=== Exercise ===
Print nothing but the lines below starting at the line that holds "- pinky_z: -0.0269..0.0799" and ending at the line that holds "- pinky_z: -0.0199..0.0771", including both, each exactly as written.
Material for this exercise Start Marker
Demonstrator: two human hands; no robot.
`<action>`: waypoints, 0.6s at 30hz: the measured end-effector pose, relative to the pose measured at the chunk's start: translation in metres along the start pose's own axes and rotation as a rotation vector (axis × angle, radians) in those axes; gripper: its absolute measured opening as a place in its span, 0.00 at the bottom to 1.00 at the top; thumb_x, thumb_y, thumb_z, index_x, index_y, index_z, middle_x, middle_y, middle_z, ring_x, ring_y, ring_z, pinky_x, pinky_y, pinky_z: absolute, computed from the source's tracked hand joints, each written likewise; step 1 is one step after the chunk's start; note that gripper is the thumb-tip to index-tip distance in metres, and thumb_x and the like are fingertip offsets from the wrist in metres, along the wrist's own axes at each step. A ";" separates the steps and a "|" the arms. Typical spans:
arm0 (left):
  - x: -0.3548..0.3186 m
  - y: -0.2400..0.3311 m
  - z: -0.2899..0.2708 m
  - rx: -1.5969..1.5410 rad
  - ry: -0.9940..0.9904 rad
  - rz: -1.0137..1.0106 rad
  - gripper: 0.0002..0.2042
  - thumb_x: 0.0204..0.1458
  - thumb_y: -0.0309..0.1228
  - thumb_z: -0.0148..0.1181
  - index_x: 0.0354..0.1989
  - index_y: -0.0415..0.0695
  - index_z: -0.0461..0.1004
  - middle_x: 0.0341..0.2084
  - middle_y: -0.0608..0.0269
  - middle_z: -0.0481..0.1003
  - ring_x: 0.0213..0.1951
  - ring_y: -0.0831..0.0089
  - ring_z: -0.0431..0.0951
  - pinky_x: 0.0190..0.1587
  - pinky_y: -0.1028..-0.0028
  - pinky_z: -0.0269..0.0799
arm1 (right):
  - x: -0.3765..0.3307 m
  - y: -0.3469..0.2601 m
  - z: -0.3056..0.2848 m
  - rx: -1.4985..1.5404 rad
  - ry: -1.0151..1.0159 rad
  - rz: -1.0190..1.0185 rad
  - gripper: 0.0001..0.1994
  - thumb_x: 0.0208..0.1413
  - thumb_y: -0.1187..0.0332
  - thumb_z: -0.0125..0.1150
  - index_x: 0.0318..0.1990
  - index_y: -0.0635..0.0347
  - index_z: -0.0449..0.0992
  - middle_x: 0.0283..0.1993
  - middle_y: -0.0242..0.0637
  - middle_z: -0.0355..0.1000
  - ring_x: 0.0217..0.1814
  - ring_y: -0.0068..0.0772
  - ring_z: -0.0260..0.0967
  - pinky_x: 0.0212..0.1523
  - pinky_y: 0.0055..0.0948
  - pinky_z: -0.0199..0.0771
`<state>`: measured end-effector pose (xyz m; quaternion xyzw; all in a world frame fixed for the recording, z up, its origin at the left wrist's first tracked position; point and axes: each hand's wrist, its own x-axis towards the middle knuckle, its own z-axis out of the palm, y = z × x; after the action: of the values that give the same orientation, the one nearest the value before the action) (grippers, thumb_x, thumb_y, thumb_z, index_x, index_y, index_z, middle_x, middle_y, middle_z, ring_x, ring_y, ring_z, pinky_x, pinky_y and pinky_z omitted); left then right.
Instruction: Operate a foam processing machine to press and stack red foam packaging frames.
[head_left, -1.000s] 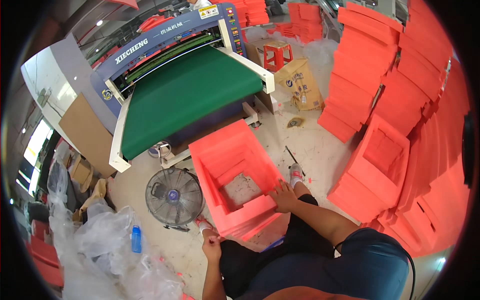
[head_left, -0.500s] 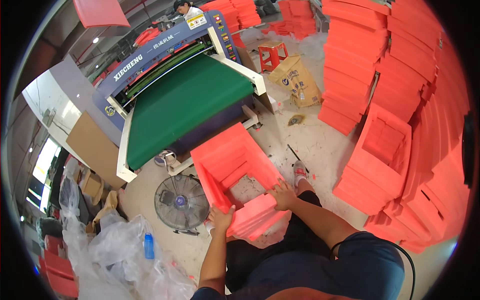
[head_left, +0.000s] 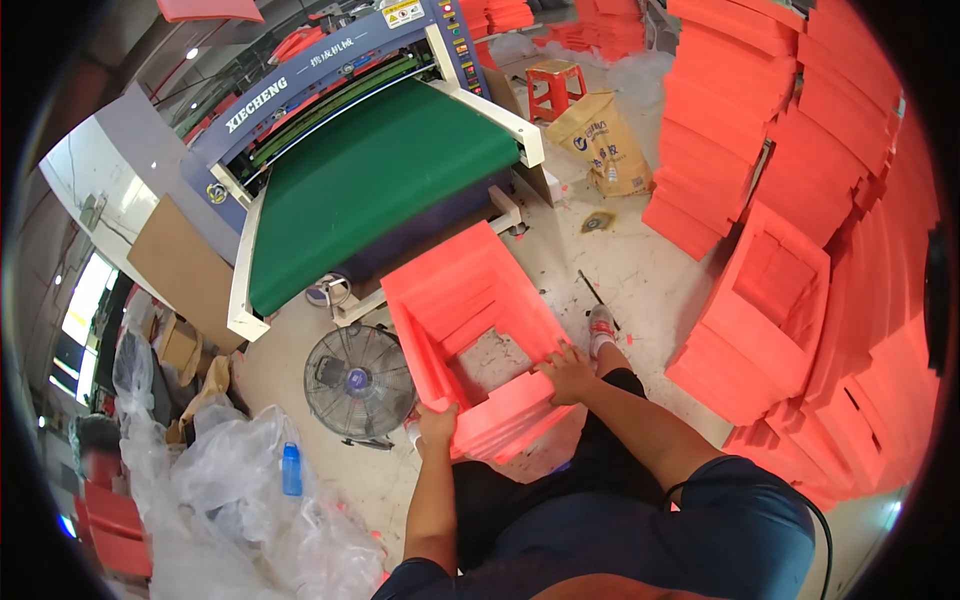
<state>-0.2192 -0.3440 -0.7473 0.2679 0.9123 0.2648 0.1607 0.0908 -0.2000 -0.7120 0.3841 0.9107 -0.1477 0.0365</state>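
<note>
Tilted in front of me is a stack of rectangular red foam frames [head_left: 535,300], with a large hole through the middle where floor shows. My left hand [head_left: 437,425] grips the stack's near left corner, its fingers over the edge. At the near right corner my right hand [head_left: 567,374] holds the stack, fingers bent over the rim and thumb toward the inside. Several layers show as stepped edges along the near side and on the inner walls. The stack's far end reaches close to the green conveyor belt [head_left: 390,180] of a blue-grey machine.
A black floor fan [head_left: 358,380] stands left of the foam stack. Clear plastic sheeting [head_left: 225,490] and a blue bottle [head_left: 291,470] lie further left. Tall stacks of red foam [head_left: 725,120] and another frame stack [head_left: 765,300] fill the right. A paper sack [head_left: 605,150] and red stool [head_left: 553,88] stand behind.
The whole scene has shifted slightly upward in the view. Both hands keep hold of the foam stack, whose near-side layers now look more evenly lined up.
</note>
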 end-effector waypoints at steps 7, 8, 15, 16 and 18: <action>-0.012 0.012 -0.006 -0.022 0.003 -0.013 0.43 0.40 0.50 0.72 0.58 0.31 0.60 0.49 0.28 0.74 0.54 0.38 0.75 0.58 0.54 0.70 | -0.003 0.002 0.001 -0.012 -0.011 0.010 0.42 0.39 0.52 0.74 0.66 0.33 0.63 0.71 0.42 0.57 0.81 0.56 0.31 0.77 0.55 0.34; -0.012 0.007 -0.006 -0.020 0.002 -0.021 0.43 0.40 0.50 0.72 0.58 0.31 0.60 0.49 0.28 0.74 0.54 0.38 0.75 0.58 0.54 0.70 | -0.003 -0.001 0.000 -0.014 0.003 0.006 0.43 0.38 0.53 0.75 0.66 0.35 0.63 0.72 0.40 0.55 0.82 0.56 0.30 0.77 0.57 0.35; -0.023 0.008 -0.006 -0.066 0.031 0.038 0.42 0.42 0.48 0.72 0.58 0.31 0.60 0.50 0.30 0.73 0.54 0.39 0.75 0.57 0.54 0.70 | -0.011 0.000 0.008 -0.013 0.073 -0.005 0.41 0.38 0.54 0.76 0.64 0.35 0.64 0.71 0.40 0.58 0.81 0.56 0.31 0.77 0.56 0.36; -0.025 0.008 -0.006 -0.055 0.024 0.041 0.42 0.43 0.49 0.71 0.58 0.31 0.59 0.51 0.30 0.73 0.54 0.38 0.75 0.57 0.55 0.70 | -0.013 0.000 0.009 -0.014 0.086 -0.004 0.41 0.38 0.55 0.76 0.64 0.35 0.64 0.70 0.40 0.59 0.81 0.56 0.31 0.77 0.56 0.36; -0.024 0.006 -0.005 -0.047 0.028 0.035 0.42 0.43 0.50 0.71 0.58 0.31 0.59 0.50 0.30 0.73 0.54 0.38 0.75 0.57 0.54 0.70 | -0.013 0.000 0.010 -0.019 0.099 -0.006 0.41 0.38 0.55 0.76 0.64 0.35 0.64 0.70 0.40 0.59 0.81 0.56 0.31 0.77 0.55 0.36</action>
<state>-0.1997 -0.3558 -0.7366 0.2763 0.9030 0.2929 0.1495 0.0996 -0.2123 -0.7188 0.3879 0.9139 -0.1198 -0.0055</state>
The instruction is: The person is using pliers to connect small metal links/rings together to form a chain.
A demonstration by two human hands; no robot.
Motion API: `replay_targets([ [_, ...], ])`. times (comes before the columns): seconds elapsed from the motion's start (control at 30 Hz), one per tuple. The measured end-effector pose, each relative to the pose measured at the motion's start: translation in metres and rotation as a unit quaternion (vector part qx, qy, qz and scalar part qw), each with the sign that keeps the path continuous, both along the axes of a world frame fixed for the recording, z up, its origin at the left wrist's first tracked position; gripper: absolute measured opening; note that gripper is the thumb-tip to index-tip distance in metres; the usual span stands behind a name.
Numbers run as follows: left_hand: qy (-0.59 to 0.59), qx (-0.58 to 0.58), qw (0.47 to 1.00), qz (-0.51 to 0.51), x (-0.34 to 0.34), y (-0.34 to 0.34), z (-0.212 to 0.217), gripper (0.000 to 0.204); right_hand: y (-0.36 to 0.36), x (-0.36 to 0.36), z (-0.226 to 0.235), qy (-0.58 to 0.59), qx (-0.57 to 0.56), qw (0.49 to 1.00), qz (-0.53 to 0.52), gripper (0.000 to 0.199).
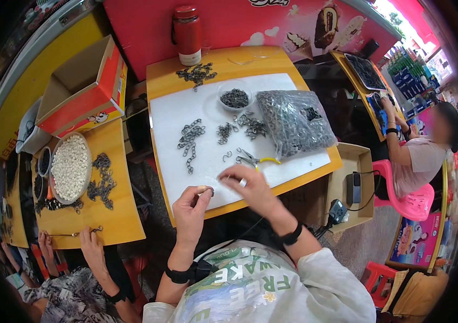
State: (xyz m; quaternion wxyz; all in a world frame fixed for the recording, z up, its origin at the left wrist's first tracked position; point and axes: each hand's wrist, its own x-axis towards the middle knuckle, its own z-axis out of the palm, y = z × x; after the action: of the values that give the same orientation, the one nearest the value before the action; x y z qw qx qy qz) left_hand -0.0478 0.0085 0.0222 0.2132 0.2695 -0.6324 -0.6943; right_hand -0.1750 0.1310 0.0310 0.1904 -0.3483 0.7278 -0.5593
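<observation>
My left hand [191, 203] pinches a small pale bead with a dark metal link at the near edge of the white mat [283, 91]. My right hand [248, 185] hovers just right of it, fingers curled around a small metal piece I cannot make out clearly. Yellow-handled pliers [253, 159] lie on the mat just beyond my right hand. A short chain of dark links [190, 140] and small piles of hooks [226, 132] lie mid-mat. A clear bowl of dark links [235, 98] and a plastic bag of links [293, 121] sit farther back.
A red bottle [187, 35] stands at the table's far edge. On the left table are a bowl of white beads [69, 167], dark chains [102, 180] and an open red box [83, 89]; another person's hands [89, 239] work there. A seated person [420, 156] is at right.
</observation>
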Motion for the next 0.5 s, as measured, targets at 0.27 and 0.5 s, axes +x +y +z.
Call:
replay_targets([
  [0.27, 0.015, 0.160, 0.987, -0.019, 0.002, -0.009, 0.010, 0.009, 0.019, -0.123, -0.052, 0.523, 0.245, 0.814, -0.063, 0.011],
  [0.5, 0.015, 0.159, 0.987, -0.023, 0.005, -0.017, 0.012, 0.009, 0.016, -0.116, -0.038, 0.554, 0.265, 0.789, -0.022, 0.009],
])
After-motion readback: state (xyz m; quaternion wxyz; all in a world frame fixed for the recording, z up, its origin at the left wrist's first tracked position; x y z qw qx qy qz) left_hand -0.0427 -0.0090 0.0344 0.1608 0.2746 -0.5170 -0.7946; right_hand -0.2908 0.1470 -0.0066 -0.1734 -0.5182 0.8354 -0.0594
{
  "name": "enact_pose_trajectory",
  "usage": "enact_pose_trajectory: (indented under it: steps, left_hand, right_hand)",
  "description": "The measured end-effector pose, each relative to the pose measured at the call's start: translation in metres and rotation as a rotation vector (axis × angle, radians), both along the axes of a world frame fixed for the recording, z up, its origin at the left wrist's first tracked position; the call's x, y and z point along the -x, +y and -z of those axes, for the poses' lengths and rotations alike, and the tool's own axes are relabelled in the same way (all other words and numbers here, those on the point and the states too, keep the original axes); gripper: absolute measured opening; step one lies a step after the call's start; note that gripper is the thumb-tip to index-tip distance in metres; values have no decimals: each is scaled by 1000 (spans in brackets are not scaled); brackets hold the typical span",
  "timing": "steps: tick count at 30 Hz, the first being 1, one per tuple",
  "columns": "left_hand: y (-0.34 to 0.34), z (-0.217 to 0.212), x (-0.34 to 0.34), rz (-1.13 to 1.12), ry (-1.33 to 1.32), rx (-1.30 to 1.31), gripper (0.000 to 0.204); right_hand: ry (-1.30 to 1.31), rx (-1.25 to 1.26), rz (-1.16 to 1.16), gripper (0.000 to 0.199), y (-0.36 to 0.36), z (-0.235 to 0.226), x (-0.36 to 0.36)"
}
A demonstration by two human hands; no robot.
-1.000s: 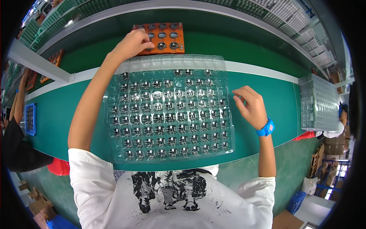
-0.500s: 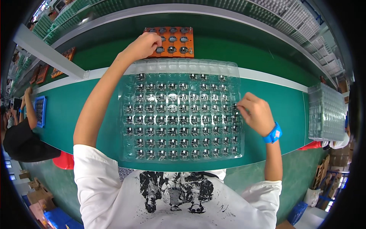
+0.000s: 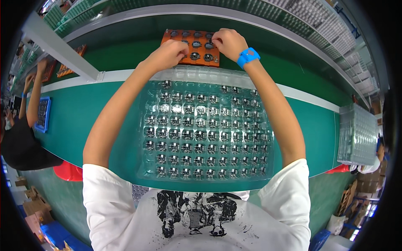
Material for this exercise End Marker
=== Task output ===
  - pinky_z: -0.0269..0.0799
arm1 (right):
  - x: -0.3765..0.3307 m
  - y: -0.3469..0.2601 m
  - z: -0.3056..0.2848 m
  - rx: -1.4985..1.5404 rad
  - ry: -1.0151..1.0159 rad
  - rz: -1.0190..1.0185 rad
  - gripper: 0.0001..0.1994
  - thumb_x: 0.0208..0.1413
  - thumb_y: -0.1187..0.0332
  - thumb_z: -0.0125..0.1150
  - index_x: 0.0318..0.1990
  - index_y: -0.0635..0.0347
  - index_z: -0.0449..0.0992
  - middle_x: 0.0283..0.1993
  - middle_y: -0.0242..0.0637
  - middle_z: -0.0355..0.1000
  - ring_x: 0.0217..0.1814
  - ring_y: -0.0068..0.0772
  - ring_z: -0.0260..0.0967
  - pinky_x: 0.0212..0.1523
  - pinky_y: 0.0055..0.0948
  - pinky_z: -0.0199..0.0771

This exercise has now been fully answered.